In either case, this process often repeats until one of three criteria is met:
- A pre-determined number of generations has passed
- A fitness threshold is crossed by the elite or by the average individual
- Convergence
The first criteria is straightforward. Without intervention, this cycle could execute indefinitely, and execution time can easily be controlled artificially. The number of generations varies from application to application, but often reaches into the hundreds. Likewise, the second criteria is pretty straightforward. We’re only interested in solutions that beat a benchmark we know or have hypothesized. Keep in mind that this criteria may lead to infinite execution if the criteria is unachievable or if the solutions converge beforehand.
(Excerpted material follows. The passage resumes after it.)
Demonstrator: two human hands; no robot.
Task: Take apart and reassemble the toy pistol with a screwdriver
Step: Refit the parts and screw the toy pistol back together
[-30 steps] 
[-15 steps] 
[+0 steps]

So, what is convergence? It is the state when every individual in a population inherits the same genetic sequence and every solution is identical. This is a very hard state to break out of. Reproduction operators, like crossover and fitness-based scanning, will return identical solutions, adding to the problem. Mutation operators may change very small portions of solutions, but the probability of those differences propagating is small. Why? Well, unless the fitness score of a modified solution is extreme, the selection process will still be heavily weighted towards the convergent solution.
It should be noted that convergence is not necessarily a bad thing. If the optimal, or a near-optimal, solution has been found, we want our genetic sequences to begin mirroring traits of that solution. However, we want to balance this desire with a need for a wide and diverse gene pool. If our solutions are converging towards good-but-not-great solutions, we need genetic diversity to help draw our population towards other promising regions of our search space.